There are reportedly 15 dams in Cape May County.

The website addresses the purpose and anatomy of dams, answers frequently asked questions, provides news, and explores reasons and steps to take dams out. 

It also offers New Jersey dam removal case studies, including the Finesville and Hughesville dams on the Musconetcong River, the Roberts Street and Calco dams on the Raritan River, and the recently removed Columbia Lake dam on the Paulins Kill. 

“We have provided basic dam information on the site to educate the general public, along with links to more in-depth information and resources for anyone whose interest is piqued,” stated Kyle Richter, Watershed Programs Coordinator, Musconetcong Watershed Association, who served as one of the architects of njdams.org. “We plan to expand the content over time and encourage users to reach out to us with ideas and suggestions. 

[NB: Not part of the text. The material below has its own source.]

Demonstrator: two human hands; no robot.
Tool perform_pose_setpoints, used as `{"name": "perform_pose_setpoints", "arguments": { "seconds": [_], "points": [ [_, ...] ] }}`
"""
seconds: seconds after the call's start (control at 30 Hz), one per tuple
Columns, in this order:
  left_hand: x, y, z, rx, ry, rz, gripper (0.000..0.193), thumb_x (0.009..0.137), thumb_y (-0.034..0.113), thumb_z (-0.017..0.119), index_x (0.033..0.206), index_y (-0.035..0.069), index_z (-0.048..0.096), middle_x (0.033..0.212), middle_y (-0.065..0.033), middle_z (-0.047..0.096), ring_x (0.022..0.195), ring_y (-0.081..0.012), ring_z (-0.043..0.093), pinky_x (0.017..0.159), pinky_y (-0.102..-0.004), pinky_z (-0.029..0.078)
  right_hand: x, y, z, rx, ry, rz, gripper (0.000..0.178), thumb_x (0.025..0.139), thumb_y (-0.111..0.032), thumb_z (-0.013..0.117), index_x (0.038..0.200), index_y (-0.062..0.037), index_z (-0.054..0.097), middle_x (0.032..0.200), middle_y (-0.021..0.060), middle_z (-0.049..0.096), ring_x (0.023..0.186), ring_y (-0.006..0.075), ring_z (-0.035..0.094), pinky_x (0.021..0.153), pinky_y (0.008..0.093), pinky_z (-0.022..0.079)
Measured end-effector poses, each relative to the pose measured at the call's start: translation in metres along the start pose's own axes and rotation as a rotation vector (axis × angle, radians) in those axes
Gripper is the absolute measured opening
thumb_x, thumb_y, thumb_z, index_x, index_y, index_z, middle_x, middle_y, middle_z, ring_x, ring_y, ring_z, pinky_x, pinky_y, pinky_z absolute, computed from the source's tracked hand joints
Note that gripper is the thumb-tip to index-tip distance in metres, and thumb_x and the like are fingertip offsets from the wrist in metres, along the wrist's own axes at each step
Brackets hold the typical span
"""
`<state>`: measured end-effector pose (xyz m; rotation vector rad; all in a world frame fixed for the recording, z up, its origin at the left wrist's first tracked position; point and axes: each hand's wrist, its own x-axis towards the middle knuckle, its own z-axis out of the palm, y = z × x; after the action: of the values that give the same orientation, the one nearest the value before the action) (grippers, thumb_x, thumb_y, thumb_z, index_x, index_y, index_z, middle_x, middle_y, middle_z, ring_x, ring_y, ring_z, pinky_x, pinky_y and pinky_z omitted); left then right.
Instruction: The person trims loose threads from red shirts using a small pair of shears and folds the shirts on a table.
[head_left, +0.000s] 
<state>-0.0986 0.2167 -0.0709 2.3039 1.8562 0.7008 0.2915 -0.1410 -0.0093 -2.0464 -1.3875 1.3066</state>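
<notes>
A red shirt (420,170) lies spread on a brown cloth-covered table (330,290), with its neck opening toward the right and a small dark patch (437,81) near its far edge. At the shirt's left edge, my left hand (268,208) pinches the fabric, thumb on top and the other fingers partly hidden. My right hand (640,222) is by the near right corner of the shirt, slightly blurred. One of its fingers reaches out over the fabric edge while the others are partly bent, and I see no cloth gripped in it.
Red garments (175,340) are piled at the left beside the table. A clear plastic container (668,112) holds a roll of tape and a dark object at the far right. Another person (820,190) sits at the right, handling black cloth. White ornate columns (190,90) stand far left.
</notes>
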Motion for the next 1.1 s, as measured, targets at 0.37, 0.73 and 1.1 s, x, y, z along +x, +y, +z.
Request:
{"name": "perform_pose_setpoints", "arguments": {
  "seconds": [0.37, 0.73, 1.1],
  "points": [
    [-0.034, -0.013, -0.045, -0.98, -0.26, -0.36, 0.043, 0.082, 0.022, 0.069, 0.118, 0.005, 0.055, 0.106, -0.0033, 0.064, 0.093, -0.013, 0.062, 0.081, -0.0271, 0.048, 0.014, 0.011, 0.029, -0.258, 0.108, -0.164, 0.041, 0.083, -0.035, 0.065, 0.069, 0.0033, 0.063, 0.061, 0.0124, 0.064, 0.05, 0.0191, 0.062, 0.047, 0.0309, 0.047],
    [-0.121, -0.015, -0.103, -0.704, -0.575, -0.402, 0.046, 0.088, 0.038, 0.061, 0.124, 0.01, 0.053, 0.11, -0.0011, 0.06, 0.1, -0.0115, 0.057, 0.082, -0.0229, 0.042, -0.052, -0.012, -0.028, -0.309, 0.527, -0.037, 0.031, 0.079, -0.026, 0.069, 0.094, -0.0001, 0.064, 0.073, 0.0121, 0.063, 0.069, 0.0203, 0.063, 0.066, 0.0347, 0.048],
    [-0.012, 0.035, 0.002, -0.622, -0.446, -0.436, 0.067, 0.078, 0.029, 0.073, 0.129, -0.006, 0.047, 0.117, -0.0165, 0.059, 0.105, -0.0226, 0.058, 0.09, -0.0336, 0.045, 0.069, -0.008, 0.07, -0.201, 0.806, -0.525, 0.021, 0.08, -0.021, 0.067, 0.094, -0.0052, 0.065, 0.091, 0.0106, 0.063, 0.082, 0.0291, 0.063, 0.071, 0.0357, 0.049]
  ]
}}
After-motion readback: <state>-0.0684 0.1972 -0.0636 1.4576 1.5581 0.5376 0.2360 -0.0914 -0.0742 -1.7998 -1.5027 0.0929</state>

“There are more than 1,700 dams in New Jersey,” noted Beth Styler Barry, River Restoration Manager with The Nature Conservancy and a member of the SDRP’s Outreach Committee. “Some present safety concerns, most cause negative environmental impacts and each dam carries with it ongoing costs related to inspection, maintenance, and repair. At the same time, we recognize that many dams serve the public by providing potable water or creating economically important recreational lakes. The SDRP is focused on dams that have outlived their intended use, are in seriously poor condition or are badly impairing ecosystems.”

An upcoming free workshop sponsored by the SDRP and facilitated by American Rivers will bring together dam owners, municipalities, state and federal agencies, and dam removal practitioners to discuss the specific factors that limit the expansion of dam removals in New Jersey. 

“We are looking forward to a productive discussion of the challenges and successful strategies employed in other states and to exploring how those strategies can advance dam removal here,” stated Sara Malone of the Sustainable Raritan River Initiative, an SDRP member.

The free workshop will be held Dec. 9, from 9:30 a.m. to 4:30 p.m. at The Watershed Institute, 31 Titus Mill Road, Pennington.